* _TASK DIRECTIONS_: All lines before the one containing "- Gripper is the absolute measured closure", plus that line itself, are to be printed exactly as they appear below.

§ §

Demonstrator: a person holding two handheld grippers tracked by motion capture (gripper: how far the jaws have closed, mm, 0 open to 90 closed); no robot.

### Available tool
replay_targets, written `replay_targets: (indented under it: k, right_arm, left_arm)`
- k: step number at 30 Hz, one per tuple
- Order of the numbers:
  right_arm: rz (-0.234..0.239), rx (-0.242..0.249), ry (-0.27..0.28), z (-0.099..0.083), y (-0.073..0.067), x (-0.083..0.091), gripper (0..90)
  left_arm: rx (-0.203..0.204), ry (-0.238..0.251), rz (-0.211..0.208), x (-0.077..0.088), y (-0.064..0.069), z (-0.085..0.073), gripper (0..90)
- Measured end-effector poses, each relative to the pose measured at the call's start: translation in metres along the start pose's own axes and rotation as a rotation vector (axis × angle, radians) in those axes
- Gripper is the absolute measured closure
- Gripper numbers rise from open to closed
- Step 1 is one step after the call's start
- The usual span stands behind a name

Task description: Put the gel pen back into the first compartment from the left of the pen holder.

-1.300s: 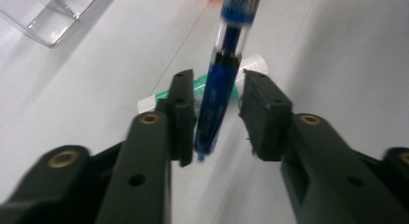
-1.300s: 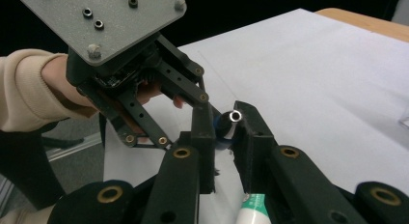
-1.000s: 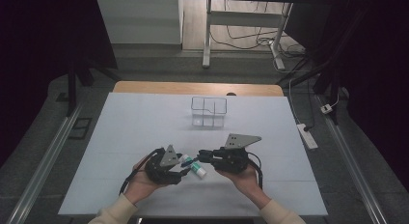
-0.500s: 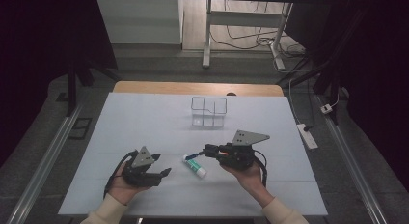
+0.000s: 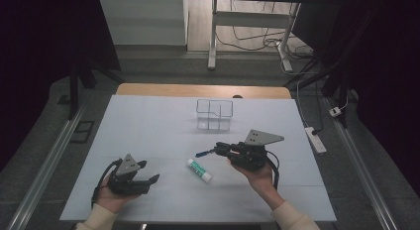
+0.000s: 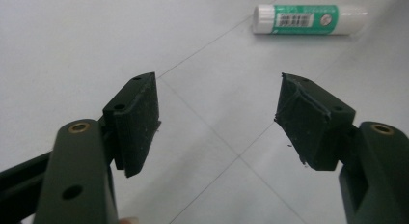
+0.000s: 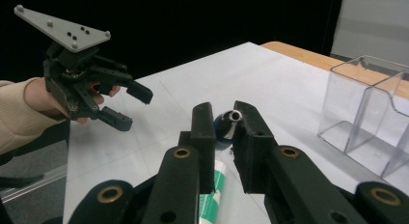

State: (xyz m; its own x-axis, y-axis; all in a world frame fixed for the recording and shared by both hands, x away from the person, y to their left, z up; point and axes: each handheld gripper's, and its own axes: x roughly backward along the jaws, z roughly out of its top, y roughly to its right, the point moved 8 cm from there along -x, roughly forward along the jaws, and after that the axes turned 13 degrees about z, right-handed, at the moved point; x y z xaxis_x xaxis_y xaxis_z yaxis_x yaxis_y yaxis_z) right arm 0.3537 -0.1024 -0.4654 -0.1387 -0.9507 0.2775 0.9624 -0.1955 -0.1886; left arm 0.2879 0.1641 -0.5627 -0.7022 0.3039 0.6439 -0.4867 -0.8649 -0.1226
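A green and white glue stick [image 5: 199, 170] lies on the white table [image 5: 148, 126] between the two grippers, touched by neither. My left gripper [image 5: 148, 171] stands open at the front left, held in a hand. In its own view the jaws of the left gripper [image 6: 219, 103] are wide apart over bare table, with the glue stick [image 6: 308, 19] farther off. My right gripper [image 5: 218, 149] is shut on a small dark blue cylinder [image 5: 202, 153] with a silvery end [image 7: 235, 116]. Here the right gripper [image 7: 224, 113] hangs above the glue stick [image 7: 212, 185], and the left gripper [image 7: 123, 108] shows beyond.
A clear plastic organiser [image 5: 214, 113] with compartments stands at the table's back middle, also seen as the organiser [image 7: 371, 103] to the right. A white power strip [image 5: 317, 140] lies off the table's right edge. Metal rails run along both sides.
The left gripper has drawn back to the left and toward the front edge, away from the glue stick, which now lies free. The right gripper has barely moved, still shut on the blue cylinder.
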Motion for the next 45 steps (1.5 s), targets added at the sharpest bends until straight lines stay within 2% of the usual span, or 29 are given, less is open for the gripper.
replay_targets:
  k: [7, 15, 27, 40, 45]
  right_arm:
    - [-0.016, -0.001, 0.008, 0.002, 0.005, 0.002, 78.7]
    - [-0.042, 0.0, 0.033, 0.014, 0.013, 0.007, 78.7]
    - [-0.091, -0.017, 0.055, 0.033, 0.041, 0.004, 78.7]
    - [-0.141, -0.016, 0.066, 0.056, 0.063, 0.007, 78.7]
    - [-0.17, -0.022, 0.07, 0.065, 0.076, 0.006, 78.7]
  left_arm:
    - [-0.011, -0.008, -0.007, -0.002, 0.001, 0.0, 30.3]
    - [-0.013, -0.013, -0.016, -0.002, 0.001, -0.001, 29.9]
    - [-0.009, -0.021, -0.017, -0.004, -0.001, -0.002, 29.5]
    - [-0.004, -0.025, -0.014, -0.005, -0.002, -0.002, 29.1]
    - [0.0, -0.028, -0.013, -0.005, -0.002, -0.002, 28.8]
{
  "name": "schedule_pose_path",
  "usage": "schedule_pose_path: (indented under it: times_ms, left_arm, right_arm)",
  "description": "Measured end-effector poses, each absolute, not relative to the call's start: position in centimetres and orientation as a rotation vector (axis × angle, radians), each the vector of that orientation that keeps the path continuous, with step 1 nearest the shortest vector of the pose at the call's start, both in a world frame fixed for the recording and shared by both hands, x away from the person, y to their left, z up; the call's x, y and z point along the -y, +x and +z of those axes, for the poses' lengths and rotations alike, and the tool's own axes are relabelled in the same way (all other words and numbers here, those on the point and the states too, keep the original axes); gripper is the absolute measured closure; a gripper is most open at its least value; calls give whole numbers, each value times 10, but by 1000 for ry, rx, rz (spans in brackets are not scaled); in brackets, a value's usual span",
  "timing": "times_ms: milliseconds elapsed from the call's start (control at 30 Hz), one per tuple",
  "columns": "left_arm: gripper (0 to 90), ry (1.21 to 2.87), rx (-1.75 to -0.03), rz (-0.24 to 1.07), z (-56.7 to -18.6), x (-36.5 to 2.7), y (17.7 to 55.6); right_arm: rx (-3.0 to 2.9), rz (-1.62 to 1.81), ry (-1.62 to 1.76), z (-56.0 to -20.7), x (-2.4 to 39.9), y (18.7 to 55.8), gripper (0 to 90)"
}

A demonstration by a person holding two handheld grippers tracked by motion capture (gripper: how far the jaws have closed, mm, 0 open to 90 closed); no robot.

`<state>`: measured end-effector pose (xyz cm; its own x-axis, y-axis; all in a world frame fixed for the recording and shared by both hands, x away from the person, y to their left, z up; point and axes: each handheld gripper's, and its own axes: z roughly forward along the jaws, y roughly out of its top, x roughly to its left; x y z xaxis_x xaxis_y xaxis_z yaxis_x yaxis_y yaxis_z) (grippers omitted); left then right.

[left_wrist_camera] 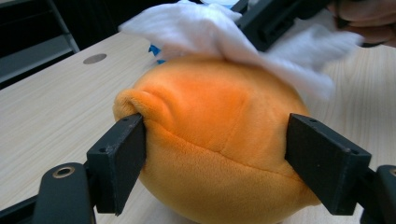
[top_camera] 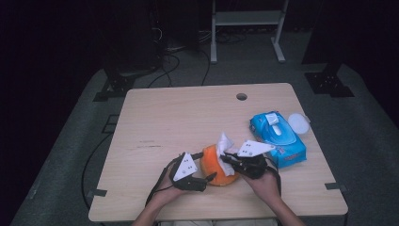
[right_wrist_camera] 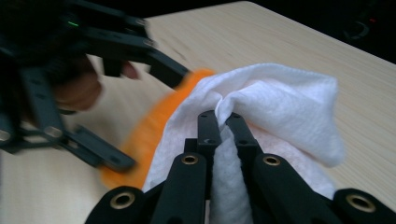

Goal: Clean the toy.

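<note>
Round orange plush toy rested on the pale wooden worktop, near its front edge. Left tongs stood wide, both pads pressed against the toy's sides. Right tongs were clamped shut on a crumpled white wet wipe, laid over the toy's top.

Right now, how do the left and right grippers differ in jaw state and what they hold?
The left gripper has its jaws spread wide, clamped on either side of the orange plush toy; the right gripper has its jaws pinched nearly together on a white wipe. The left one steadies the toy on the table; the right one holds the wipe against the toy's top. Both are black, hand-held and gripping something.
</note>
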<state>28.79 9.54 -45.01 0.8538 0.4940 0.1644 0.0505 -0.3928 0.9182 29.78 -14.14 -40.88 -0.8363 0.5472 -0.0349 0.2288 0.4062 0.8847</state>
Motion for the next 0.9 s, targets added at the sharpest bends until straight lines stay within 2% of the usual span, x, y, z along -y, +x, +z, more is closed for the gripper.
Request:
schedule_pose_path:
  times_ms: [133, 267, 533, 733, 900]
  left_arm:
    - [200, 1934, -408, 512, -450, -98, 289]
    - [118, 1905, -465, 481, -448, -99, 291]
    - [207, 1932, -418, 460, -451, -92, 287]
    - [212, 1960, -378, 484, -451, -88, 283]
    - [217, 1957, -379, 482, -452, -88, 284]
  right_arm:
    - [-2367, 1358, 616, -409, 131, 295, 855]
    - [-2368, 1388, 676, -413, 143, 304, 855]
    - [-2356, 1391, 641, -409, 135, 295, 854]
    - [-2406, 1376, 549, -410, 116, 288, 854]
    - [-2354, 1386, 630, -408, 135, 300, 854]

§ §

* _EXERCISE RESULT_:
Demonstrator: a person holding two handheld grippers tracked by motion capture (gripper: how far the jaws have closed, mm, 0 open to 90 closed); no robot.

### Available tool
replay_targets, written `replay_targets: (indented under it: k, right_arm, left_arm)`
- k: step number at 30 Hz, one per tuple
- Order of the numbers:
  right_arm: rz (-0.234..0.239), rx (-0.242..0.249), ry (-0.27..0.28), z (-0.099..0.083), y (-0.073..0.067), x (-0.083..0.091), gripper (0..90)
  left_arm: rx (-0.203..0.204), ry (-0.238..0.251), rz (-0.211..0.208), x (-0.077..0.088), y (-0.064..0.069), z (-0.085..0.073), gripper (0..90)
- Measured end-effector poses, each relative to the pose measured at the call's start: translation in metres along the start pose's own axes and rotation as a rotation vector (axis × angle, radians) in those axes
- Gripper is the absolute measured closure

No further output is needed for the exercise.